Tanur, which witnessed a riot-like situation on Sunday night, is limping back to normalcy. Women and children have started to come back, even as fears of an another flare up looming large and as an uneasy calm prevails in the coastal area. 

 

More than 30 houses were set on fire and numerous vehicles destroyed when a minor clash between CPM-Muslim League workers escalated into a riot-like situation on Sunday night. An Angry mob set houses on fire, destroyed fishing boats and fishing gears and terrorised people.

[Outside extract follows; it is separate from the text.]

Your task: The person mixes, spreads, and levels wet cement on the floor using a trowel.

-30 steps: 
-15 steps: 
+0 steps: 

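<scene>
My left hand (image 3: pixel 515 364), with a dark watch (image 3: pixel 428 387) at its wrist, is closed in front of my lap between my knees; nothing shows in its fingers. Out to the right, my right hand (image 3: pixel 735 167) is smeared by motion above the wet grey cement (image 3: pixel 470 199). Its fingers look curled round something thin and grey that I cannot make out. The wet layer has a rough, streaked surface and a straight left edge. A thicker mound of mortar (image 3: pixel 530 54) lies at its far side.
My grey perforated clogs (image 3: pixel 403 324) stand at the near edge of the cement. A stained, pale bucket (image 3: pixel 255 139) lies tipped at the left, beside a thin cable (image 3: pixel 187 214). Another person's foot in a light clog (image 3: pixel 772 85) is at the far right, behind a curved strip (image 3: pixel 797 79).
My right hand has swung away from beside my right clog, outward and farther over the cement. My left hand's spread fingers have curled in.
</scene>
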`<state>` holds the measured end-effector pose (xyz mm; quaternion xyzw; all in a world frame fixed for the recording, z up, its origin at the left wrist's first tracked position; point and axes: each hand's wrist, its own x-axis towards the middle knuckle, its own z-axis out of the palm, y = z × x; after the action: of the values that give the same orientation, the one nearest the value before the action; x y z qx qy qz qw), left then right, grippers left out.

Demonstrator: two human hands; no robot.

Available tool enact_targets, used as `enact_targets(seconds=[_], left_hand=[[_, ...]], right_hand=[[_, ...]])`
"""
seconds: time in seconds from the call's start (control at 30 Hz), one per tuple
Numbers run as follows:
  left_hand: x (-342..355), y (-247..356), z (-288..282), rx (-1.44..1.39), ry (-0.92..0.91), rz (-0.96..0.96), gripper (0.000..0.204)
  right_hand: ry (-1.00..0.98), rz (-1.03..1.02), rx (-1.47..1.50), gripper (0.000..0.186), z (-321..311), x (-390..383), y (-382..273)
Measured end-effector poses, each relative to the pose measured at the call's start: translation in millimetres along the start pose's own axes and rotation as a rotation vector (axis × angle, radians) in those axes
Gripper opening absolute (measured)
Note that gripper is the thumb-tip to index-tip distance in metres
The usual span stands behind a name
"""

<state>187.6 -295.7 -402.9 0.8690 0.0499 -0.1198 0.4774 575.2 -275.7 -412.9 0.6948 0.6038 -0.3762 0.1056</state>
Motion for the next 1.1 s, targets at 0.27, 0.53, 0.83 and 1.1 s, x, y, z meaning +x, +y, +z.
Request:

Police raids to catch the miscreants were even more violent and it left women and children in disarray. 
 

Related: Tanur tense as CPM, Muslim League blame each other for violence, arson

 

But everyone in Kerala, except, of course, the politicians complicit in the violence and administrators, were wondering why Tanur suddenly became a highly vulnerable area. Shockingly, one realises that the riot on Sunday was in the waiting for long as the political leadership, police, district administration and the civil society looked away when minor clashes and hatred were kept under the wraps for long. The embers of hatred kept simmering while the authorities failed to realise that Tanur was a ticking time bomb. 

 

It is even more shocking that not a single miscreant was convicted in numerous cases of violence and clashes between CPM and Muslim League in Tanur coastal area in the past 10 years. As many as 374 cases of were withdrawn or settled outside court since 2006 under Tanur Police limits alone. Political parties help the culprits escape the law by striking a deal. No surprise that no one was convicted in 307 cases charge sheeted between 2006-13. 
 

Related: Uneasy calm prevails as familes leave violence-hit areas in Tanur
 

The police officers regret that the whole exercise of investigation and tedious legal proceedings would go wasted and the culprits walk free as the rival parties strive hard to save their men. As many as 168 cases of violence between CPM and Muslim League were settled outside court between 2006 and 2013 whereas witnesses turned hostile in 139 under political threats or pressure. The investigators would be at a loss when the respective governments use special powers to withdraw cases to safeguard political interests. In the last ten years, 67 cases of violent clashes and mob violence were withdrawn by the government.  

 

Out-of-the-court settlements and the bonhomie while settling the cases with the rivals would die down within days and violence would revisit Tanur within no time. Tanur police have registered 44 cases of violence involving CPM-Muslim League workers since 2014. Peace and tranquility would be a distant dream if the political leadership make a mockery of law and order and go overboard to protect the criminals involved.